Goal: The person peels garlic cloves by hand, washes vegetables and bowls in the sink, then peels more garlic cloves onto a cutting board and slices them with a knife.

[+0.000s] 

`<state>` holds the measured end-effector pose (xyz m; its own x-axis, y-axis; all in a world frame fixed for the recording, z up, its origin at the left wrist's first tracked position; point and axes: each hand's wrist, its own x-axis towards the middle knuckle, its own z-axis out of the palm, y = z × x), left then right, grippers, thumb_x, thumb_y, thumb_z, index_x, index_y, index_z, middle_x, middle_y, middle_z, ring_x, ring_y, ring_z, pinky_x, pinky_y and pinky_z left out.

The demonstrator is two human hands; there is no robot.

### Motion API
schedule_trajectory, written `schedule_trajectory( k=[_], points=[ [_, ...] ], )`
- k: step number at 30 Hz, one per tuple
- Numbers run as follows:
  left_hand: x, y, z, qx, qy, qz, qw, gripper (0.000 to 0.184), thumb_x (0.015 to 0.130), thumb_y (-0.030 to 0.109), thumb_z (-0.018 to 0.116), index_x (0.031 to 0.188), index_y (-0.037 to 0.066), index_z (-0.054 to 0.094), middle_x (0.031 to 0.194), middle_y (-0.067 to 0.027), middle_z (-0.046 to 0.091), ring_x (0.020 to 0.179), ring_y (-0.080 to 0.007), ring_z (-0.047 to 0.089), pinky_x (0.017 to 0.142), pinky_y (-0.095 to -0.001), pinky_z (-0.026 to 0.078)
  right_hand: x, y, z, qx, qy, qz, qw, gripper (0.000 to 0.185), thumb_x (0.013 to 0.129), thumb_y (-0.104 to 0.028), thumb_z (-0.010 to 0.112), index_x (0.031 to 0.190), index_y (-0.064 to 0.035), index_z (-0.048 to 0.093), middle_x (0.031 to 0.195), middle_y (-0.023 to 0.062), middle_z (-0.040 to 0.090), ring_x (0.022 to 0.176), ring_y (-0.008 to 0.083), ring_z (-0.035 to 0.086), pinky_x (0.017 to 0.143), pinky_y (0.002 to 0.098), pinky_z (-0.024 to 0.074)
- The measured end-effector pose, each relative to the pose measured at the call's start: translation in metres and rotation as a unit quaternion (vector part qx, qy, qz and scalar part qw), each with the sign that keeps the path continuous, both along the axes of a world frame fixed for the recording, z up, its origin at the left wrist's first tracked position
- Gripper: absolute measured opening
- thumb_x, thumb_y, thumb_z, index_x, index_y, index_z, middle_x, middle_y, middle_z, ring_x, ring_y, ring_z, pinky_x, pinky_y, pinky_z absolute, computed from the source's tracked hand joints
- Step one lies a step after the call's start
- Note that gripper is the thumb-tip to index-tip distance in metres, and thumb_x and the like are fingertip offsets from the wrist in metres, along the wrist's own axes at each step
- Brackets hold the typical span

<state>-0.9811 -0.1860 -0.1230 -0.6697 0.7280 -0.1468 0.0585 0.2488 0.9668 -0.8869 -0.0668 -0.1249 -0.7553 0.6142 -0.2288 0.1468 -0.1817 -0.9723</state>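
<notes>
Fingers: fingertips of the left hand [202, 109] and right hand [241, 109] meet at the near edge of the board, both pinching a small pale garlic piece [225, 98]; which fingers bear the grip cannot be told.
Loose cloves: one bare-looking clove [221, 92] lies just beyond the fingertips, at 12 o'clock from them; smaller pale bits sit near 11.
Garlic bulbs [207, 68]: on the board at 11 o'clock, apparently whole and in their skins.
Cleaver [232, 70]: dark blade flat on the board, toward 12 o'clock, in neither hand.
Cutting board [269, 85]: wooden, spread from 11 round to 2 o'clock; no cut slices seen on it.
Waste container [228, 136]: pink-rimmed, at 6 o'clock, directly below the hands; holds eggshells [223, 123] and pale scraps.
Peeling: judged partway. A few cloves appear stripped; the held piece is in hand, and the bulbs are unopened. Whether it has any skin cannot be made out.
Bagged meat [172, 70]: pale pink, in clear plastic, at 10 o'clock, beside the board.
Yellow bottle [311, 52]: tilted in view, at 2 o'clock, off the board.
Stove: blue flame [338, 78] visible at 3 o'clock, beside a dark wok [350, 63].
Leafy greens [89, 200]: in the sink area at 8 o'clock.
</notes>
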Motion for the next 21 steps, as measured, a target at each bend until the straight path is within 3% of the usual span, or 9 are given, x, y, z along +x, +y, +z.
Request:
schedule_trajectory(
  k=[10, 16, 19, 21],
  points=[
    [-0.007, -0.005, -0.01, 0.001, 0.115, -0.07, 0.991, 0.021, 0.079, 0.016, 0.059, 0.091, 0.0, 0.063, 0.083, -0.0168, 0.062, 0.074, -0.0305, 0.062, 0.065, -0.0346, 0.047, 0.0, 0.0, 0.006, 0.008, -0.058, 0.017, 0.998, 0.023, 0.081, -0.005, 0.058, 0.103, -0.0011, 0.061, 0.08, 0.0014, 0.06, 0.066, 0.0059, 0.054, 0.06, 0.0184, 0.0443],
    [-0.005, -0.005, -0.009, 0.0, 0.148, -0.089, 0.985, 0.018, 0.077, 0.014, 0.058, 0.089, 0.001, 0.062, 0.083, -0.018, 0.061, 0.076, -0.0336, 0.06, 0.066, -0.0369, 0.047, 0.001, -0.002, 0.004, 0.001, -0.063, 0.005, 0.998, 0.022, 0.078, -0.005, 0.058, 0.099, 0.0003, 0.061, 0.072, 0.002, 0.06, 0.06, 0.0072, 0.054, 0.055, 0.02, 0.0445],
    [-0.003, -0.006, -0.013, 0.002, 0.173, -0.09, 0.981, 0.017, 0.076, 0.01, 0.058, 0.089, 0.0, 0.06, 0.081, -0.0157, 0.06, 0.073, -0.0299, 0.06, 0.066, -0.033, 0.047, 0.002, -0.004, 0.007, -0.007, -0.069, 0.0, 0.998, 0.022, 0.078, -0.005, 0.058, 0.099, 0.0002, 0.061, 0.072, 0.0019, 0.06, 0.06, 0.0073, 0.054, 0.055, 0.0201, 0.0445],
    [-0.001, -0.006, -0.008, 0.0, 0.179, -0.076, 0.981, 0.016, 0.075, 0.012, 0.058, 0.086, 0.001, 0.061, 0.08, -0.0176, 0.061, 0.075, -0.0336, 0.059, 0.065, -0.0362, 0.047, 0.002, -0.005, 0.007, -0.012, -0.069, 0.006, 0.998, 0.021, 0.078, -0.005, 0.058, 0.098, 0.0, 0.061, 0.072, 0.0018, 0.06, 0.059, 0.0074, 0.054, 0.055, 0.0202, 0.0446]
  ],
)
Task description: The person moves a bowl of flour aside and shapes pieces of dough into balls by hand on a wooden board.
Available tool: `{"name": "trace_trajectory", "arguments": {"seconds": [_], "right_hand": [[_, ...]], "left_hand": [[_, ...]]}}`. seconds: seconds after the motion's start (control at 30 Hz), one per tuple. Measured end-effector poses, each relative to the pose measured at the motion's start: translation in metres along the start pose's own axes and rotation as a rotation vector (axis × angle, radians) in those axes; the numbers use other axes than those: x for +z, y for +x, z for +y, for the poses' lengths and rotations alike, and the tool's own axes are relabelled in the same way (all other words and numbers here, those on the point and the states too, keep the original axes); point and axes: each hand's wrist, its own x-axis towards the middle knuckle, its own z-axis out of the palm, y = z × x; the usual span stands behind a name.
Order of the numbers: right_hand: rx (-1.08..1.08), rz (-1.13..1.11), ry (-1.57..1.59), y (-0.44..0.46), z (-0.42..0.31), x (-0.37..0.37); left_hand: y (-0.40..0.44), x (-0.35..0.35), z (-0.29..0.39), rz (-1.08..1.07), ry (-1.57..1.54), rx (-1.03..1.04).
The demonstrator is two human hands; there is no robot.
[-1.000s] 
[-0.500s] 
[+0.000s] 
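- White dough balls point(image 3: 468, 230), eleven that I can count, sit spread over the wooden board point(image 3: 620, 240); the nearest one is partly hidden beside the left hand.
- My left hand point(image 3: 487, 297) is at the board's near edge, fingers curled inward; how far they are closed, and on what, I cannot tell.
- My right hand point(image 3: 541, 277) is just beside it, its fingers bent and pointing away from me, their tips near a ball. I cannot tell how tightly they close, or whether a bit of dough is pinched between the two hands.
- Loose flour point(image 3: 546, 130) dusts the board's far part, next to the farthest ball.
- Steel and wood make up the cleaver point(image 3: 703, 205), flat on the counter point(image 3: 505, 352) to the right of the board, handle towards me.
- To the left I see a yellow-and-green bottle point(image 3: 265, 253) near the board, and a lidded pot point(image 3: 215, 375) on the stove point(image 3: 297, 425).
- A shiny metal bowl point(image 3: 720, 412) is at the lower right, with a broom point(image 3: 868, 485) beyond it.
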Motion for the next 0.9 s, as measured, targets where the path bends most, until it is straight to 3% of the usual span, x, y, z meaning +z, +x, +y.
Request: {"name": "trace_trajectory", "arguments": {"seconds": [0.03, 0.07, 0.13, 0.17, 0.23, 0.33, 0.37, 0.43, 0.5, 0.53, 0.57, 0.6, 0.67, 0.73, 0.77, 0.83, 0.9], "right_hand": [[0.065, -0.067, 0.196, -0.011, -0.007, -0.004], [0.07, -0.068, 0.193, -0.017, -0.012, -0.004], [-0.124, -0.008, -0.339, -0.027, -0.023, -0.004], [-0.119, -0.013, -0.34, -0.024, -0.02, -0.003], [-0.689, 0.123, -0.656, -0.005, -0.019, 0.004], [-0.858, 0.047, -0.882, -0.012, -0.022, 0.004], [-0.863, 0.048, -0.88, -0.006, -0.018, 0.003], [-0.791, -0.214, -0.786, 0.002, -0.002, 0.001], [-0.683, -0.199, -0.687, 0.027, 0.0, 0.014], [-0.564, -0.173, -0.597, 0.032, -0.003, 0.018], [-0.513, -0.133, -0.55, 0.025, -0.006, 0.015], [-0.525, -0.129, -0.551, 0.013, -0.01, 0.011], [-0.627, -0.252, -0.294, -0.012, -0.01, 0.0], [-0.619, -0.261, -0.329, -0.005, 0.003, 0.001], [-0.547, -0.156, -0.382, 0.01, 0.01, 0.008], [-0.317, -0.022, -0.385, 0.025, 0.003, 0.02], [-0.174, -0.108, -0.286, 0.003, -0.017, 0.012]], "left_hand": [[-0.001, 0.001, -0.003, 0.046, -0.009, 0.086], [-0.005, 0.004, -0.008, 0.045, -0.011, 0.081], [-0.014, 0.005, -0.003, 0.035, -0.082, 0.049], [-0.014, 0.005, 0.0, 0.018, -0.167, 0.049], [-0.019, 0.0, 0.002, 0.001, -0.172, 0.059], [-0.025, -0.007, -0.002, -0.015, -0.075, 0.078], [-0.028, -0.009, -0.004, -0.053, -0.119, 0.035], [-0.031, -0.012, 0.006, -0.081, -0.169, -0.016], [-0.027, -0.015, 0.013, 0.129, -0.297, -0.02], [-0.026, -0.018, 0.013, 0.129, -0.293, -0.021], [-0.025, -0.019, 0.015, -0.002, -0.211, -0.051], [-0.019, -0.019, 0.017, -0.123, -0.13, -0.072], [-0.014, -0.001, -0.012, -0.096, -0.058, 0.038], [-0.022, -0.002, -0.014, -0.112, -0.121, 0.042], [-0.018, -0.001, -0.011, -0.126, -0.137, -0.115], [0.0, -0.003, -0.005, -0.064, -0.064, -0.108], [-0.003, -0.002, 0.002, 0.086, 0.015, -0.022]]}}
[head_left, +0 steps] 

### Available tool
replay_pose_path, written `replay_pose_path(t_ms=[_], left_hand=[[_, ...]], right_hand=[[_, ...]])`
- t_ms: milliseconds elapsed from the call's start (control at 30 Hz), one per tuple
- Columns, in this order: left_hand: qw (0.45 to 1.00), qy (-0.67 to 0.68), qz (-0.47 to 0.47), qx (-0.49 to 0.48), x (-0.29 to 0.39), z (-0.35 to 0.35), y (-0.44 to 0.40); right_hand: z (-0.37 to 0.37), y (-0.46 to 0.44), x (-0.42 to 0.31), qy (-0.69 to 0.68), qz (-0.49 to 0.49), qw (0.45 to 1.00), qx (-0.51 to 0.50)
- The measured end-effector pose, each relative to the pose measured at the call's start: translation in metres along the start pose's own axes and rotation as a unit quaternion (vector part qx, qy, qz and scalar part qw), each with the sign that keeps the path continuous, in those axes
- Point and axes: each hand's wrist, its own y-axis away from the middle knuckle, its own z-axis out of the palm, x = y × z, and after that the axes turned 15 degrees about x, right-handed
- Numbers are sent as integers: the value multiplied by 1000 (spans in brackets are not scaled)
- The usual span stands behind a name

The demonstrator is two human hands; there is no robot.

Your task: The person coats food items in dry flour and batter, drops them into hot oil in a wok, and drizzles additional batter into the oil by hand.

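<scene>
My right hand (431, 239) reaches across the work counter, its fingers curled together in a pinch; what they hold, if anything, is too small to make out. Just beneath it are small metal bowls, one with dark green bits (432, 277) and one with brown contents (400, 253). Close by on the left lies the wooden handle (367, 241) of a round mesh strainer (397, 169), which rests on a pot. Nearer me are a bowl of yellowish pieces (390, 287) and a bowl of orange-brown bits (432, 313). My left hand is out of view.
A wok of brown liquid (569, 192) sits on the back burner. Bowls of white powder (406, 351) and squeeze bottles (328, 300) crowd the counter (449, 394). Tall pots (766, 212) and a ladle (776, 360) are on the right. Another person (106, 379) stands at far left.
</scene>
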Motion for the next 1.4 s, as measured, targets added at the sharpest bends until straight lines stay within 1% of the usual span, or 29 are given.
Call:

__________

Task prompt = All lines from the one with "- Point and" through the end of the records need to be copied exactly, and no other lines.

Solution for this problem =
- Point and axes: each hand's wrist, its own y-axis away from the middle knuckle, its own z-axis out of the palm, x = y × z, and after that the axes turned 15 degrees about x, right-handed
- Numbers are sent as integers: the value multiplied by 1000 (spans in brackets are not scaled)
- The usual span stands behind a name

The demonstrator is two human hands; there is no robot.

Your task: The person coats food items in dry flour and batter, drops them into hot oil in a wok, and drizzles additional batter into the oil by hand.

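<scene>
My right hand (431, 239) reaches across the work counter, its fingers curled together in a pinch; what they hold, if anything, is too small to make out. Just beneath it are small metal bowls, one with dark green bits (432, 277) and one with brown contents (400, 253). Close by on the left lies the wooden handle (367, 241) of a round mesh strainer (397, 169), which rests on a pot. Nearer me are a bowl of yellowish pieces (390, 287) and a bowl of orange-brown bits (432, 313). My left hand is out of view.
A wok of brown liquid (569, 192) sits on the back burner. Bowls of white powder (406, 351) and squeeze bottles (328, 300) crowd the counter (449, 394). Tall pots (766, 212) and a ladle (776, 360) are on the right. Another person (106, 379) stands at far left.
</scene>
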Motion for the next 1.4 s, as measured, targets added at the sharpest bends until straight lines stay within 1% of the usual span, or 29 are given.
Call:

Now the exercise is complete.